- [Goal of the exercise]
After locating the line with "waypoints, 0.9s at" below, output it and each following line exactly, stopping after the line with "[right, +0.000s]". No pictures.

- [Data excerpts]
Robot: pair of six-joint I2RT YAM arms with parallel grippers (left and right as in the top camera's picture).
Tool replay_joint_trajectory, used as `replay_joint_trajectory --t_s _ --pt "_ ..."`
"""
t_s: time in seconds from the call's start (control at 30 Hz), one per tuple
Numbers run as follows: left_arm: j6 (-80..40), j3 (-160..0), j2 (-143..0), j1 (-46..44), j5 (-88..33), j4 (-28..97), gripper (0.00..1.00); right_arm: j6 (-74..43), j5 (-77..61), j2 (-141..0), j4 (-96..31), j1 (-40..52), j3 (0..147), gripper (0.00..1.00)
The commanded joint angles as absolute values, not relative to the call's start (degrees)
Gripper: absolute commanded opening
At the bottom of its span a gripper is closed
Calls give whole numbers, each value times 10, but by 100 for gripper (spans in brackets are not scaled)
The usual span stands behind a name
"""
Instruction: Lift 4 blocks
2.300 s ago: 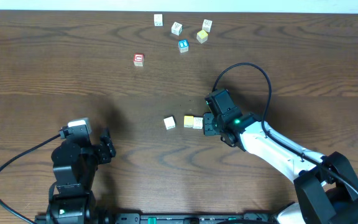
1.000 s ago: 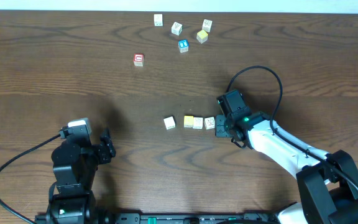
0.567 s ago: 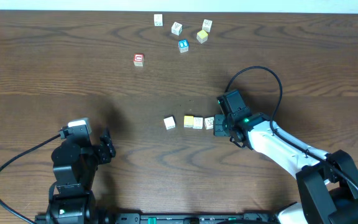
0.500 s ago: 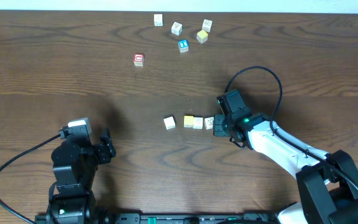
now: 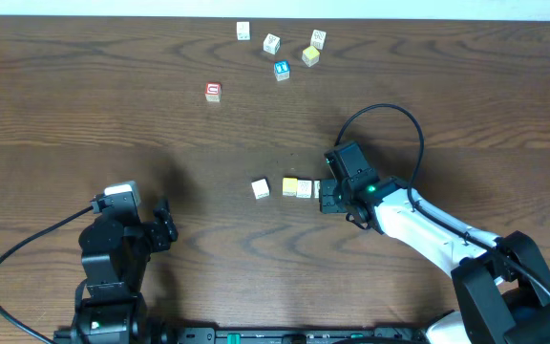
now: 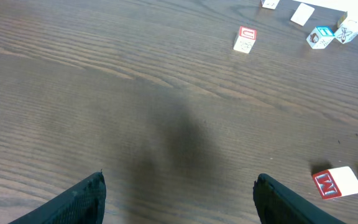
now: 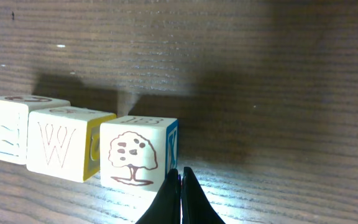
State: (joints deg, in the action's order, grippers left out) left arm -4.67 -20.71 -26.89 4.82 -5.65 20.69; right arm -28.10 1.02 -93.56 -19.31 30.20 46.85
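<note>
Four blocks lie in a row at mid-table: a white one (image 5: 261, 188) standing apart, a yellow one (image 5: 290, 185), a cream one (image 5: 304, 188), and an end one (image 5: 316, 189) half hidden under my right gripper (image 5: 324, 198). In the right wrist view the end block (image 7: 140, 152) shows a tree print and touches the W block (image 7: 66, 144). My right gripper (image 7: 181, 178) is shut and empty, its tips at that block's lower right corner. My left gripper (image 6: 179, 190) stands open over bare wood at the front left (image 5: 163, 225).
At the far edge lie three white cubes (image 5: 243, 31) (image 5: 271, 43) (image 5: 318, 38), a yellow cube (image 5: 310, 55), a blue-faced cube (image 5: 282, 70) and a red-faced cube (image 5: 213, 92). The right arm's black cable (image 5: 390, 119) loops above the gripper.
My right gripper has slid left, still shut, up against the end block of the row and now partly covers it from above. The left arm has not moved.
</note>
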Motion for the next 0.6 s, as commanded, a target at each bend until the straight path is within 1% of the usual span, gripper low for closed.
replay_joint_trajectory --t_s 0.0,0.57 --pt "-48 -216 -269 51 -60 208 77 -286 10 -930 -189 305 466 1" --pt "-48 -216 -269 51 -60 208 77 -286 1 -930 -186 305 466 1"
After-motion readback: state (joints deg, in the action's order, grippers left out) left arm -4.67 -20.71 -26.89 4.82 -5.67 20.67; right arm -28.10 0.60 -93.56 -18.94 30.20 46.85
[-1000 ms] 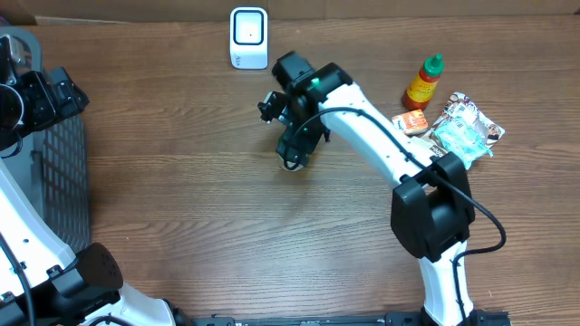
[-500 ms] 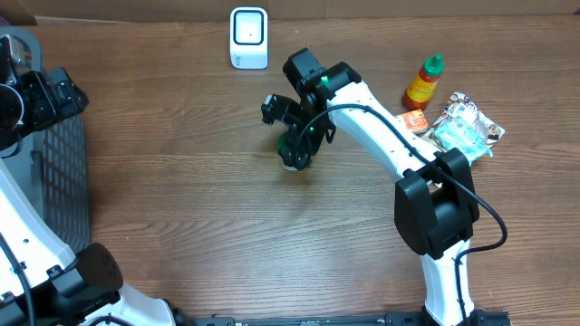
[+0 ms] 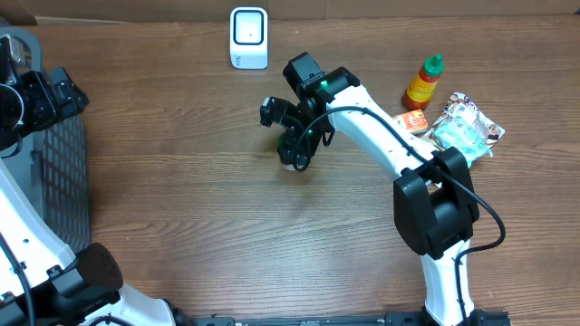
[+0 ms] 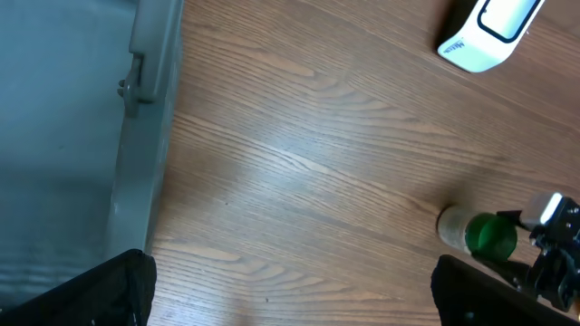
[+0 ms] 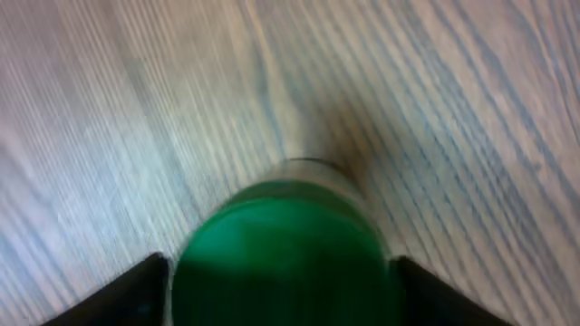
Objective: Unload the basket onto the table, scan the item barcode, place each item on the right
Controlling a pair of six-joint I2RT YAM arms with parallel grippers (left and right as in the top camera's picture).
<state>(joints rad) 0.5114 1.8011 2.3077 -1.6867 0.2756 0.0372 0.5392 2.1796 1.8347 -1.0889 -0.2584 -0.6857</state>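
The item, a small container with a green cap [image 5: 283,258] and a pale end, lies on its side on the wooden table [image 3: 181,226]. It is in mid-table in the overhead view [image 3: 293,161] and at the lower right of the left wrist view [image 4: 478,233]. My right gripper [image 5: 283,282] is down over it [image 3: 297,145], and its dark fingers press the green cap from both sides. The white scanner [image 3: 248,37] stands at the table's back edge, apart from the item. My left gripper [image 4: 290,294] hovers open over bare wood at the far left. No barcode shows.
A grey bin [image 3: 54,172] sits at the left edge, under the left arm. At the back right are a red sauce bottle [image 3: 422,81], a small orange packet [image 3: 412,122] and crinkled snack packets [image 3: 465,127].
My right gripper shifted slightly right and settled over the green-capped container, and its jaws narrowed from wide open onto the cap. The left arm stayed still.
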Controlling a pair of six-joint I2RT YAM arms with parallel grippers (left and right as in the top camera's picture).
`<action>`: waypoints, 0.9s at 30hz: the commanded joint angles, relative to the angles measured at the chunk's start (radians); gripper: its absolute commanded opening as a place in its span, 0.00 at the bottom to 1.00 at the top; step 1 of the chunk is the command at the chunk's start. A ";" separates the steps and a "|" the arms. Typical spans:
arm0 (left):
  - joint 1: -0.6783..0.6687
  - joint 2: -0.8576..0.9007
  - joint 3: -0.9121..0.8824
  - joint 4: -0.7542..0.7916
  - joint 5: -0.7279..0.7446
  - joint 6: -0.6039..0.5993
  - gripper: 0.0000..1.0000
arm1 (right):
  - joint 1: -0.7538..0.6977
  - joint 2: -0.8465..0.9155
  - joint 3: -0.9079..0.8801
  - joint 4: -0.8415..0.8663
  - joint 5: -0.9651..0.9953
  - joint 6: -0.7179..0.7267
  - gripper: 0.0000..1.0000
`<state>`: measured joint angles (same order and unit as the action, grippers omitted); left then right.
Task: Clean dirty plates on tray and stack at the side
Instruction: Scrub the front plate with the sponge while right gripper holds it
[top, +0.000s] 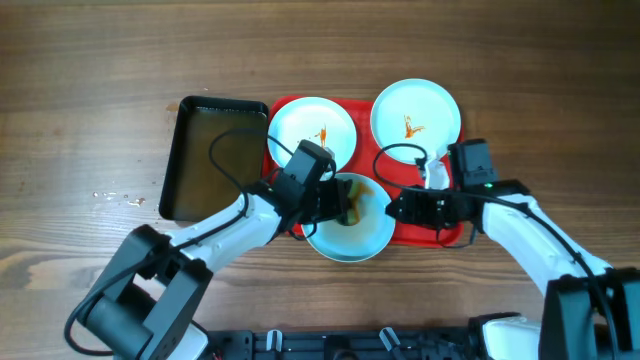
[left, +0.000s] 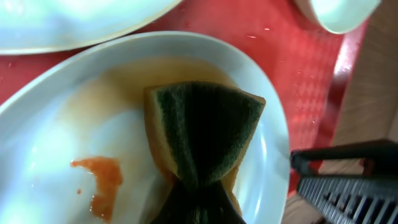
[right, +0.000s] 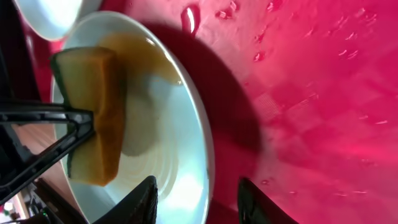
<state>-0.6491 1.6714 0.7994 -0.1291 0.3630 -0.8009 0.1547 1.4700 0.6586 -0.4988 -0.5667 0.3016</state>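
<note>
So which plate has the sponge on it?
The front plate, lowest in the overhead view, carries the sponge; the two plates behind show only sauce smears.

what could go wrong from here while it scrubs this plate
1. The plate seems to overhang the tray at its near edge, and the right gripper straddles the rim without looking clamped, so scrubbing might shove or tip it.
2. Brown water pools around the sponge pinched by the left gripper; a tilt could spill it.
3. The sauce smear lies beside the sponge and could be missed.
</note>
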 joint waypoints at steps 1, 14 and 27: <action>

- [Response to this task]
`<action>`: waypoints, 0.9s at 30hz: the commanded joint angles, relative to the angles measured at the chunk's start (radians); gripper: its absolute commanded opening as a place in its span, 0.00 at the bottom to 1.00 at the top; step 1 of the chunk is the command at the chunk's start. A ";" separates the steps and a "|" the arms. Typical spans:
arm0 (left):
  - joint 1: -0.6783..0.6687
  - joint 2: -0.8576..0.9007
  - joint 3: -0.9121..0.8824
  - joint 4: -0.7542..0.7916
  - joint 5: -0.7279..0.7446
  - joint 6: -0.6039..0.5993
  - gripper: 0.0000..1.0000
arm1 (right):
  - joint 1: -0.7538..0.6977
  - joint 2: -0.8465..0.9155
  - joint 3: -0.9079..0.8801
  - joint 4: -0.8415..0.8663
  - joint 5: -0.9651..0.9953
  - joint 6: -0.7179..0.7267
  - gripper: 0.0000..1.0000
`<state>`: measured joint angles (same order and unit as the action, grippers omitted); left then right.
Task: Clean dirty plates on tray and stack at the side
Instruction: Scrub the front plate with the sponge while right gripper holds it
[top, +0.000s] 
[left, +0.000s] 
[right, +0.000s] 

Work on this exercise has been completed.